-------- Record set

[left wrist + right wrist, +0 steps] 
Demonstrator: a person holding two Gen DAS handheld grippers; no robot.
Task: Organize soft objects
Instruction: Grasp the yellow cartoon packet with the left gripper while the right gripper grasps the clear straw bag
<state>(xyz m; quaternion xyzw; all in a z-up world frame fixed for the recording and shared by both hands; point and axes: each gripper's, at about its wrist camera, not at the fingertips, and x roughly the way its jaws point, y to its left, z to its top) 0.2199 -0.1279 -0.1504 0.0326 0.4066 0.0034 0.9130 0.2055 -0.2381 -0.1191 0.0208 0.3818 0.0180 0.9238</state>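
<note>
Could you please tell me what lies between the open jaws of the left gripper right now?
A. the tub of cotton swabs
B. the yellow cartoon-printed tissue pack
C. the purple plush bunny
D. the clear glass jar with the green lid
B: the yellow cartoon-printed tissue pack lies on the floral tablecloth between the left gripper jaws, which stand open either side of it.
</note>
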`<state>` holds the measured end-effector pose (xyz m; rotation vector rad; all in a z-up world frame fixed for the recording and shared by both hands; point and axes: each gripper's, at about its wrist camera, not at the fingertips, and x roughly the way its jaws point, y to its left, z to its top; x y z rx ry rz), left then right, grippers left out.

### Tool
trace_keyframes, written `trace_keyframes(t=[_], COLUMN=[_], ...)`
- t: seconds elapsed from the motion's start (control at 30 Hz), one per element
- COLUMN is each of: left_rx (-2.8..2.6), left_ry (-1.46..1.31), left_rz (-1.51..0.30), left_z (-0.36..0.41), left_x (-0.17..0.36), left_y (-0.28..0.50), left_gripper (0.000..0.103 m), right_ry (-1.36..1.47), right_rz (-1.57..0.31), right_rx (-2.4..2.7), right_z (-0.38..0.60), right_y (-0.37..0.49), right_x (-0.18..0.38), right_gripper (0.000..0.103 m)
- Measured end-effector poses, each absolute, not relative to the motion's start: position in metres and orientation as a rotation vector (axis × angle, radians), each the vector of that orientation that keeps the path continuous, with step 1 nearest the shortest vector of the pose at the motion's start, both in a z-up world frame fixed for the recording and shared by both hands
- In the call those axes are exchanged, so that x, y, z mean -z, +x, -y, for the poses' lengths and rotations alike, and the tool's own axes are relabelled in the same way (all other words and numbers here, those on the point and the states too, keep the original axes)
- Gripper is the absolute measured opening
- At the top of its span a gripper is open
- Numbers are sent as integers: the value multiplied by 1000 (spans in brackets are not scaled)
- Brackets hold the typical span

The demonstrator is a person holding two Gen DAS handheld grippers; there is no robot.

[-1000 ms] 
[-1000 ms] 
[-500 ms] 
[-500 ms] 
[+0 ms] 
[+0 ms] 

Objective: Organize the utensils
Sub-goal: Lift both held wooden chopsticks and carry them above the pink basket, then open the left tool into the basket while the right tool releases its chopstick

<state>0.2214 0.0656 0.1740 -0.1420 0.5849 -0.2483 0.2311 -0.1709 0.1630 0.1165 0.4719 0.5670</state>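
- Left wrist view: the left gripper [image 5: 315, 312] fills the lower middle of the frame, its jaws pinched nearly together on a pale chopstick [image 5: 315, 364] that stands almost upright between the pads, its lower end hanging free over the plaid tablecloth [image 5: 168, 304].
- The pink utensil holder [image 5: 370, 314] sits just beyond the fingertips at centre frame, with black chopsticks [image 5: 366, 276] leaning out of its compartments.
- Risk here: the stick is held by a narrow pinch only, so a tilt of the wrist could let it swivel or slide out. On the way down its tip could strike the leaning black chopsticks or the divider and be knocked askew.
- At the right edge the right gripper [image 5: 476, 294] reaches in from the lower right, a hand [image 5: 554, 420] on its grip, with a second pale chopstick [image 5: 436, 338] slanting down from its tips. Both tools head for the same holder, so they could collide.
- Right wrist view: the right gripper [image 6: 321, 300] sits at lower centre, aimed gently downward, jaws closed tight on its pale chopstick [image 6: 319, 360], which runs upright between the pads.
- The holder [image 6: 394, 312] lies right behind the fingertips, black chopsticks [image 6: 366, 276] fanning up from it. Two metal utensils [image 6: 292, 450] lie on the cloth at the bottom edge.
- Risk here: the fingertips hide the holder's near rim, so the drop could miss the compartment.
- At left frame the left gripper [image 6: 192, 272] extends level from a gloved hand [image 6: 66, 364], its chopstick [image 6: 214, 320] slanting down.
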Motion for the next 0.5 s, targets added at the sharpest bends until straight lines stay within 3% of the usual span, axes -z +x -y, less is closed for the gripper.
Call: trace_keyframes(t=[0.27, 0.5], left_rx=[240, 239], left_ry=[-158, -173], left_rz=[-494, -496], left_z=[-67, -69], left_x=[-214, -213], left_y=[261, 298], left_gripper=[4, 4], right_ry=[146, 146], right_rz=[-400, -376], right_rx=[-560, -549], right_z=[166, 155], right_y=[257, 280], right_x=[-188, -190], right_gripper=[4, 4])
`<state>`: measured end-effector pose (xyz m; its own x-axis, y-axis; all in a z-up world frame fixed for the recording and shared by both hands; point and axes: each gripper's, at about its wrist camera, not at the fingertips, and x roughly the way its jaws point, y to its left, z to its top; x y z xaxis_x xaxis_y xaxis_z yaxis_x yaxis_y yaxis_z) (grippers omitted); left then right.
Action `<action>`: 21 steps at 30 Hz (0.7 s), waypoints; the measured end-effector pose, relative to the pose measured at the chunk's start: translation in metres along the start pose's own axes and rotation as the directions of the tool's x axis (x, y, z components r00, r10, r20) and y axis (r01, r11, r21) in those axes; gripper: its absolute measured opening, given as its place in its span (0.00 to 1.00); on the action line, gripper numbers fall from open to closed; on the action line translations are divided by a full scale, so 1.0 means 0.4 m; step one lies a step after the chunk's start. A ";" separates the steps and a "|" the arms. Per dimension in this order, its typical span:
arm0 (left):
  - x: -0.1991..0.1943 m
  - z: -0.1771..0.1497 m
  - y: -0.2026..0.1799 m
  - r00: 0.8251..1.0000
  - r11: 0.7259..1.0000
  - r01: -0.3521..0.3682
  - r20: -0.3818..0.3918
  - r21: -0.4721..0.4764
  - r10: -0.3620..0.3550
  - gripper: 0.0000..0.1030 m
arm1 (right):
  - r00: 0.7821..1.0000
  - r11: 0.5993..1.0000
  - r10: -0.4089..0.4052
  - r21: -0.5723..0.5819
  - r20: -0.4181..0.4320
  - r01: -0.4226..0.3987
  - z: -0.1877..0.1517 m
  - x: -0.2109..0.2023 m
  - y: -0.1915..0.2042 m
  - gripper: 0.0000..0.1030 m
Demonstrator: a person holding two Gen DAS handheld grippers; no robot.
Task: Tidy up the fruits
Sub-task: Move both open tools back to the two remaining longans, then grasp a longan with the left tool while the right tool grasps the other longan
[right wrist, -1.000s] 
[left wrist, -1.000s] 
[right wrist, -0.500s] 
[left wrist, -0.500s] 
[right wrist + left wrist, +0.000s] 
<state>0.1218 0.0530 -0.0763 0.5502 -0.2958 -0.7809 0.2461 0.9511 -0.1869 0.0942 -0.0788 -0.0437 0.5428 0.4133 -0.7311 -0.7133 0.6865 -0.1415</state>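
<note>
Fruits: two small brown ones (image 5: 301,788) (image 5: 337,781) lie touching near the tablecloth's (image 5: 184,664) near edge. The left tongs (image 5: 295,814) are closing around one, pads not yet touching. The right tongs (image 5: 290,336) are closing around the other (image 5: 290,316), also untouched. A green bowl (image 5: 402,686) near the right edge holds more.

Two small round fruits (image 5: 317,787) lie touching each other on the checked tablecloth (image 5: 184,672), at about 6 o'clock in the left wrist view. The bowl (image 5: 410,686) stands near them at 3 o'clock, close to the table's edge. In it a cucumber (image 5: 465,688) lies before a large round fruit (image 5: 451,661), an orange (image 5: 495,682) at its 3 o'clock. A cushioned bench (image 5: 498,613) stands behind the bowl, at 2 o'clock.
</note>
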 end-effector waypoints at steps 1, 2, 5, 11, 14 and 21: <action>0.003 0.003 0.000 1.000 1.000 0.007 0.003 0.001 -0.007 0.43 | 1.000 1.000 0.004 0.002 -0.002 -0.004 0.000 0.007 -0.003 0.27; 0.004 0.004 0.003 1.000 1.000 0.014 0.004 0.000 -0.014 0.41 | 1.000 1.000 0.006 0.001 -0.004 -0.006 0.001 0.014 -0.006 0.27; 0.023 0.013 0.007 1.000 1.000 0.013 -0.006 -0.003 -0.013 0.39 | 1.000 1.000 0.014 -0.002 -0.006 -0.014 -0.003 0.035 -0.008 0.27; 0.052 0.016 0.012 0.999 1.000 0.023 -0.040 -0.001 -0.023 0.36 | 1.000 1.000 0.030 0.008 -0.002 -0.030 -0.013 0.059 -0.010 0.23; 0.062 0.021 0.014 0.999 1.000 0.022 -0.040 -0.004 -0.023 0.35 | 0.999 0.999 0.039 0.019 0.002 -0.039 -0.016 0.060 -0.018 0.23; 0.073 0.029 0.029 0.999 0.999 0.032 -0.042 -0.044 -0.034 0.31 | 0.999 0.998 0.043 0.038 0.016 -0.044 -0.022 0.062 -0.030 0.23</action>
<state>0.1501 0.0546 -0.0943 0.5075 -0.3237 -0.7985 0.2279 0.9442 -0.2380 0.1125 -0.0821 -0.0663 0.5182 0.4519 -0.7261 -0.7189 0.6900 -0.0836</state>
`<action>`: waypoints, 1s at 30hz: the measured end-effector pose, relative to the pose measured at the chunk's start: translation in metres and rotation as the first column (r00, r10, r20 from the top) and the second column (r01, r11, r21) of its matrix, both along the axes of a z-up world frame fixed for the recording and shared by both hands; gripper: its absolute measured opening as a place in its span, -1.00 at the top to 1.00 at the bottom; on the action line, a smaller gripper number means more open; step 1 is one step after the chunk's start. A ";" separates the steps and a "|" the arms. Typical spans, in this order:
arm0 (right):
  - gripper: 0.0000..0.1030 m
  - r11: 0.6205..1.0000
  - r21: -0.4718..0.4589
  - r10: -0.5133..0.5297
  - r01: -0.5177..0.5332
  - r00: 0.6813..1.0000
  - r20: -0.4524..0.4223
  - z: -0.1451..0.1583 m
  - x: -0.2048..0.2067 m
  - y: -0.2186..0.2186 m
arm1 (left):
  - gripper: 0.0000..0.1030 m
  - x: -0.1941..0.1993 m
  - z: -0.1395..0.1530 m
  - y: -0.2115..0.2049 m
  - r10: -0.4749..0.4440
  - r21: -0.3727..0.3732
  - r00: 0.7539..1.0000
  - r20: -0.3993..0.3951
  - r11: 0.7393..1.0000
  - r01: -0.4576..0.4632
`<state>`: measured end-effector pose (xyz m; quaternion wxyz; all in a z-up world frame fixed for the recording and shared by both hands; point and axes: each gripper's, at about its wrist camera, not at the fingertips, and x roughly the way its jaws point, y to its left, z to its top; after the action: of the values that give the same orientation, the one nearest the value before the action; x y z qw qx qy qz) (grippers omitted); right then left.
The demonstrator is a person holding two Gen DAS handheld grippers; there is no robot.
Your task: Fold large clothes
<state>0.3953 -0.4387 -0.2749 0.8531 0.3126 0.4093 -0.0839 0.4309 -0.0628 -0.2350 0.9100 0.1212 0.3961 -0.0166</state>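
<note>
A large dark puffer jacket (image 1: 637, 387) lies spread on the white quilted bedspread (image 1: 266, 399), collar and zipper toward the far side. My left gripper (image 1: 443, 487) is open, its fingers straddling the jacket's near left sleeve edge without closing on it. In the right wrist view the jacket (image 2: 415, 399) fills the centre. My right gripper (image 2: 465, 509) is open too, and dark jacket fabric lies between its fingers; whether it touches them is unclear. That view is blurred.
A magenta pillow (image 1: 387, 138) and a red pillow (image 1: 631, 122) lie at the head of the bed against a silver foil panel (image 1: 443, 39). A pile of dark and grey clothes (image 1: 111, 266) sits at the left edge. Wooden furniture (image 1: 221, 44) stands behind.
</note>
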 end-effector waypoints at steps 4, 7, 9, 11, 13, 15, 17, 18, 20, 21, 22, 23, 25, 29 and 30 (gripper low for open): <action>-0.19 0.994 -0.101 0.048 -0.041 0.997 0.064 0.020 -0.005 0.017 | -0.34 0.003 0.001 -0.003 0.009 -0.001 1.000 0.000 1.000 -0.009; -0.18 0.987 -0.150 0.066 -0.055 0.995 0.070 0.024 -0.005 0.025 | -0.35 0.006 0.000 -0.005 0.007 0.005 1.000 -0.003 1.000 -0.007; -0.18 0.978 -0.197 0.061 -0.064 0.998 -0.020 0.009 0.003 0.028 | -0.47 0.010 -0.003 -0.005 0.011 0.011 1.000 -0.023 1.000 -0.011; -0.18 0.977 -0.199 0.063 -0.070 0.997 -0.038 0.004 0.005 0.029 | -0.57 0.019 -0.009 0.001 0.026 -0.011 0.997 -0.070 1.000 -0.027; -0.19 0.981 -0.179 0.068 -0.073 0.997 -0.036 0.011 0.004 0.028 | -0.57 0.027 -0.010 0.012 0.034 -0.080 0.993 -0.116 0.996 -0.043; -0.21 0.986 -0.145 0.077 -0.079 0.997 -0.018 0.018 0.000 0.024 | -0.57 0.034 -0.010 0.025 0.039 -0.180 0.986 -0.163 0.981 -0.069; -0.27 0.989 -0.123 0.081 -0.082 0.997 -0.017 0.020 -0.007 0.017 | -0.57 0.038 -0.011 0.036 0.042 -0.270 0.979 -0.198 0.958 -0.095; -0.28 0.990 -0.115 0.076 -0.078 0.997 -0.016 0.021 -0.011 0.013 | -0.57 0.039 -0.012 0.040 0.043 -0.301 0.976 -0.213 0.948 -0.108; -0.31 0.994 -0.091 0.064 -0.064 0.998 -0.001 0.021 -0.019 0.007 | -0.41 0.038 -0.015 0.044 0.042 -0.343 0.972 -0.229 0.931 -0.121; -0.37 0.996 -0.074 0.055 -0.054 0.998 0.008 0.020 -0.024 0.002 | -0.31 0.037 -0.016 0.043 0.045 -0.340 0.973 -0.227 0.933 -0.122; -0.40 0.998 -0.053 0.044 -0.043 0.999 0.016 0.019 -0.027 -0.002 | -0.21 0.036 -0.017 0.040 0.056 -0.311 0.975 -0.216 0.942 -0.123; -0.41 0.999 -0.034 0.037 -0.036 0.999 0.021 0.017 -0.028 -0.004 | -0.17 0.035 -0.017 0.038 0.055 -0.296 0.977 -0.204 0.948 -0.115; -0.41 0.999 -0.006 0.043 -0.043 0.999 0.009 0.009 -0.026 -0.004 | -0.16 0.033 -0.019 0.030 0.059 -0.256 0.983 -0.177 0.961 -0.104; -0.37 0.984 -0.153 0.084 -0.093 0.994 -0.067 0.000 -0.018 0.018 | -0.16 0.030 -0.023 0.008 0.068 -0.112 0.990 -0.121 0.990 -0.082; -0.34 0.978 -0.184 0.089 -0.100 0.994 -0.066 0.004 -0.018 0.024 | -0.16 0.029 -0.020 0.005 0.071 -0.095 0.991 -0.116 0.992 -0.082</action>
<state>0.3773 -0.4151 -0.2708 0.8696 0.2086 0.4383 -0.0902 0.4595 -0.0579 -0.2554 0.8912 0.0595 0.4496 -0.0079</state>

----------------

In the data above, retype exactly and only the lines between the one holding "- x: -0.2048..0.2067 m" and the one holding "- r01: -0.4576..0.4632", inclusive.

• Exercise result:
  - x: -0.2048..0.2067 m
  - y: -0.2186..0.2186 m
arm1 (left):
  - gripper: 0.0000..0.1030 m
  - x: -0.1941..0.1993 m
  - z: -0.1395..0.1530 m
  - y: -0.2115..0.2049 m
  - r10: -0.4749..0.4440
  - r21: -0.3727..0.3732
  - r00: 0.7539..1.0000
  - r20: -0.3993..0.3951
  - r11: 0.7393..1.0000
  - r01: -0.4576..0.4632

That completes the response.